GIG REVIEW: The Divine Comedy

I've seen enough Divine Comedy gigs, by this stage, to rate Neil Hannon less on the quality of the content and more on the nature of the performance. Despite his niche audience and distinct style you can never put a finger on what Hannon is going to come up with or perform in next. Nearly a decade ago, he was sitting down at the piano in a banker's bowler hat, and a couple of years ago, he quite literally had a Napoleon Complex in that famed French emperor’s costume.

This time around, in Belfast’s Ulster Hall, he's ditching all of that for a suit tarted up like one of those old test cards you used to see on the BBC. Perhaps it's because, along with the office doors, office computer and office desk you see on the set, he needs to test himself again – by tackling Office Politics in his latest album. You can't say he's not trying to go the extra mile, which is something of a blessed relief after the airy-fairy nature of Foreverland.

Warrington-based support act Man And The Echo have a lot to live up to, their uniqueness being less pronounced. But there is still, if you'll forgive the use of the word, something "divine" about them. They don't have to look like pop or rock legends to be impressive – as with, possibly, Hannon himself, an apparently diminutive timidity belies an increasingly confident presence, with a lead singing voice worthy of Ian McCulloch circa Ocean Rain positively shining alongside tuneage reminiscent of ELO. 

Retro experimentation, you might say – the very thing Hannon and his band do much of in this gig, looking back and forward for a set list that is actually rather muddled in tone but quite fitting for our confusing times. With that quite expectant self-knowing awareness of an impending Brexit, the electric and frankly excellent Europop is quickly followed by an energetic Generation Sex. An appropriately Euroclectic prelude to what will amount to an endearing mess up of tracks as only Hannon can deliver them. 

After these, the calm elegance of Commuter Love is appreciative but almost a shock, barely preparing us for a possibly too sudden lurch to the catchy Queuejumper and the rap in the new album's title track. For lack of better words, it's a case of beauty and the beast, then from the beast to the beauty – which, while keeping an eager crowd on their toes, isn't averse to the odd clunker. Come Home Billy Bird just doesn't feel right without strings – maybe that's why Our Mutual Friend is omitted?

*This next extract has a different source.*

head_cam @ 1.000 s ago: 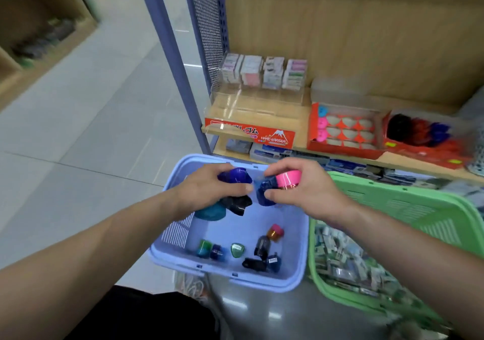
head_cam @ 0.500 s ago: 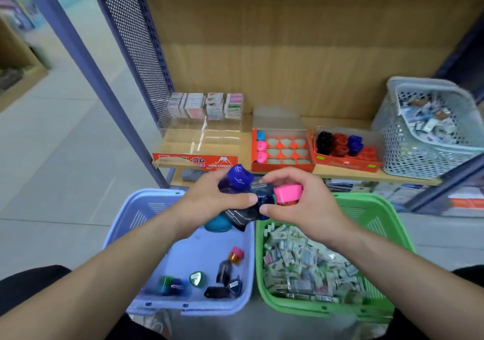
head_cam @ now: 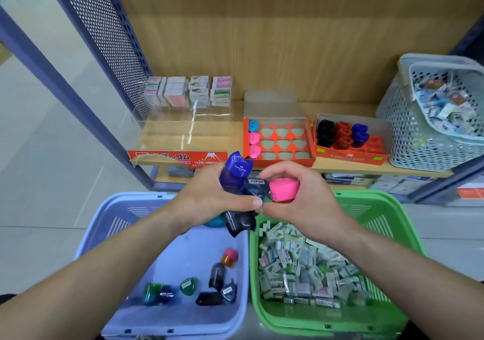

Yet it wouldn't really be right to project the gig one wants to see ahead of the gig one does see – and the reckless appeal of its star and the music never really wavers. The incessant, and repeatedly turned down, requests for My Lovely Horse don't matter – there is just so much to enjoy or at least admire here. The thrill of hearing To The Rescue and A Lady Of A Certain Age, both timeless and dreamy, remains undimmed, in the centre of a cascade of colourful tomfoolery and rather jocular innovation. 

Leaving aside Hannon's rather flat attempt at Kraftwerk lite, there are brand new Divine Comedy pleasures to be found in the Doctor Who-esque Infernal Machines, the espionage in You'll Never Work In This Town again, a clever use of clapping in Philip and Steve’s Furniture Removal Company and the genuinely spellbinding Feather In My Cap. It is topped off with a near instrument free encore featuring, expectedly, National Express. In short, it is a pretty much "par for the course" gig for Derry-Londonderry and Enniskillen's favourite musical son – which is just about all everyone in the Ulster Hall can hope for and delights in experiencing.

Simon Fallaha

The Divine Comedy performed in the Ulster Hall, Belfast, as part of the Office Politics tour on Monday 07 October. Photo: Bernie McAllister.